Бастиан не ответил, но слова Ксаиды задели его.
На другой день во время привала в Сиреневом лесу Бастиан отвел Йиху в сторонку и тихо сказал, поглаживая её гриву:
— Послушай, Йиха, наступил час, когда мы должны расстаться.
— Почему, господин? — жалобно заржала Йиха. — Я не гожусь тебе?
— Напротив, ты так везла меня, что не заслужила ничего, кроме благодарности! — поспешил успокоить её Бастиан.
— Мне не надо другой благодарности, кроме счастья везти тебя.
— Помнишь, ты горевала как-то, что у тебя нет детей и внуков?
— Да, ведь я могла бы рассказать им о днях, проведенных с тобой.
— Хочешь, я поведаю тебе одну историю, и она окажется правдой? Это история про тебя! — Он наклонился к её уху и стал нашёптывать: — Неподалеку отсюда в Сиреневом лесу тебя ждёт отец твоего будущего сына. Это белый жеребец с лебедиными крыльями. Грива его свисает до земли. Он уже много дней сопровождает нас, чтобы издали полюбоваться тобой, он давно влюблён в тебя.
— В меня? — испугалась Йиха. — Но ведь я всего лишь полуослица, и молодость моя давно миновала!
— Для него ты прекраснее всех. Ещё и потому, что везёшь меня. Но он робок и боится подойти к тебе сам. Ты должна поспешить к нему, иначе он умрёт от тоски.
— Боже правый! — обеспокоенно воскликнула Йиха.
— Да, вот оно как. Беги к нему, прощай!
— Честно признаться, куда охотнее я осталась бы у тебя, — сказала она, обернувшись.
— Не забудь рассказать про меня твоим внукам!
Бастиан долго смотрел ей вслед и не чувствовал особенной радости от того, что спровадил свою верную Йиху. Он вошёл в свой шатер, лёг навзничь и уставился в потолок. Он настойчиво убеждал себя, что исполнил её заветное желание, но веселее ему не становилось.

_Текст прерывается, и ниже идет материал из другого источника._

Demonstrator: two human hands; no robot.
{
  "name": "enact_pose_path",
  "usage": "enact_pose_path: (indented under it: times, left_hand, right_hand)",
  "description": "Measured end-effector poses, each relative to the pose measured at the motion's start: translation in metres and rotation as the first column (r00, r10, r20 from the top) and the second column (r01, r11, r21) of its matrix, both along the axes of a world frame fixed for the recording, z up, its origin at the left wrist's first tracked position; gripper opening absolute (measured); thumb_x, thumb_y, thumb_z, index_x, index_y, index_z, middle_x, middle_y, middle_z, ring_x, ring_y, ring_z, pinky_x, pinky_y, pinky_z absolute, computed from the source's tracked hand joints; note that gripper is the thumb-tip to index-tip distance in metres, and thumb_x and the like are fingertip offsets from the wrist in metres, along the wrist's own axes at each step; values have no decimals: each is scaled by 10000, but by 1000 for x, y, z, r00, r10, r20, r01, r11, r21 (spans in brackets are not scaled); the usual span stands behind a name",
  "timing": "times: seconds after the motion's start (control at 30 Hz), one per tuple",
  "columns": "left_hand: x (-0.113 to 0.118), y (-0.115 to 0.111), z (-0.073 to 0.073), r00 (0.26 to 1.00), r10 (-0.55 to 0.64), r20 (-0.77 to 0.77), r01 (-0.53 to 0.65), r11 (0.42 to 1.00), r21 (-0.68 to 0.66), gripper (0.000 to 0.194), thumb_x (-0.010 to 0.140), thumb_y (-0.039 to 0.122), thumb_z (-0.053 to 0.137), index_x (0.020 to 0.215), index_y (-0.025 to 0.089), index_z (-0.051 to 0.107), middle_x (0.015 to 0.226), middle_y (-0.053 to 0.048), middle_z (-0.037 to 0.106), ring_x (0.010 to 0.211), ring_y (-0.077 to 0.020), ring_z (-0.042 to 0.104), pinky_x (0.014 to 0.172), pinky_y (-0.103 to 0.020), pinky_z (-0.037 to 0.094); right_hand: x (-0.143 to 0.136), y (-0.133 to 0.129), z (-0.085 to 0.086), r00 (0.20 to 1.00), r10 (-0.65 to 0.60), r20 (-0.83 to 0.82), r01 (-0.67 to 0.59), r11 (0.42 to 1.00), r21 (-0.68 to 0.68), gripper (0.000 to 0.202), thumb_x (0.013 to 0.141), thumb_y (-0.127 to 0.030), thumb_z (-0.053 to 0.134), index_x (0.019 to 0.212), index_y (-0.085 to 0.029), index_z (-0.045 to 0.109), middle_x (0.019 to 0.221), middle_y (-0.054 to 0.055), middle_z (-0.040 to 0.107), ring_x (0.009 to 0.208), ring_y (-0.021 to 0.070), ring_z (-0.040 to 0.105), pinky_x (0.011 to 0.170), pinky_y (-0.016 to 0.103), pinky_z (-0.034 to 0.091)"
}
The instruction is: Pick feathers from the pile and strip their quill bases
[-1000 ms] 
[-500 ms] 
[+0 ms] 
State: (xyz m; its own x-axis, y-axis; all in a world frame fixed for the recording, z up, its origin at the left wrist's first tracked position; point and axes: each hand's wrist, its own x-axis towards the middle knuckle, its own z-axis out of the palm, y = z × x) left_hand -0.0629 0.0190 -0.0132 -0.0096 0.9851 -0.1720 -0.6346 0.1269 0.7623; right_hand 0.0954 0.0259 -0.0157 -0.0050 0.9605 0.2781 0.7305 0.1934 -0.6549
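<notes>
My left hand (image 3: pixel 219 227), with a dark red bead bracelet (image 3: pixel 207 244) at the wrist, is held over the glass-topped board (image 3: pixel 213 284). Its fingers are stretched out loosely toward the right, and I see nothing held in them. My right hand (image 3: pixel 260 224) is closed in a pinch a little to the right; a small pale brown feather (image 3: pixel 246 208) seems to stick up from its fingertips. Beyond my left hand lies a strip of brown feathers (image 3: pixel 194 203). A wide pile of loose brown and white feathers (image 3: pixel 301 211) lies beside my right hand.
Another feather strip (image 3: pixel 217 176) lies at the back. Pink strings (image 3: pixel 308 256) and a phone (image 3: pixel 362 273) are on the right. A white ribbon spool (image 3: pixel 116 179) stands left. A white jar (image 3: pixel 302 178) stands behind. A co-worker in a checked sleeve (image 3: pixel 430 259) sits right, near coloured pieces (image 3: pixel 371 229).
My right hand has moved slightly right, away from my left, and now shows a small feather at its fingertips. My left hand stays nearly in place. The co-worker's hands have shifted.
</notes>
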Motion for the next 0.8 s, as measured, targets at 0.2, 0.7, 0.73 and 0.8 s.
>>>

Йиха действительно встретилась с белым крылатым жеребцом, и у неё родился сын Патаплан, о котором потом ходило много легенд в Фантазии, но это уже совсем другая история, и мы её расскажем как-нибудь в другой раз.
А Бастиан ехал теперь в носилках Ксаиды. Из-за того, что он отослал верную Йиху, ему всё ещё было не по себе. Он молчал, и, чтобы развлечь его, Ксаида подарила ему пояс в виде стеклянной цепи.
— Этот пояс сделает тебя невидимым. Но ты должен дать ему имя, господин и мастер, чтобы он окончательно принадлежал тебе.
— Пояс Гемуль, — равнодушно сказал Бастиан, беря его в руки.
— Не хочешь примерить?
Так же равнодушно Бастиан надел пояс — и перестал видеть собственные руки и ноги. Неприятное чувство овладело им, он хотел тотчас же снять пояс, но никак не мог найти застежку, она не отличалась на ощупь от прочих звеньев стеклянной цепи.
— Помоги мне! — испуганно воскликнул он.
— Надо к нему привыкнуть, — нежно успокаивала Ксаида, помогая ему расстегнуться. — Я тоже научилась не сразу. Зато теперь ты будешь защищён от опасностей.
— От каких ещё опасностей! — рассердился Бастиан, сконфуженный из-за своего страха.
— О, силой с тобой не сравнится никто, — шепнула Ксаида. — Никто, если ты будешь мудр. Но без мудрости ты безоружен перед коварством.
— Что ты имеешь в виду — быть мудрым?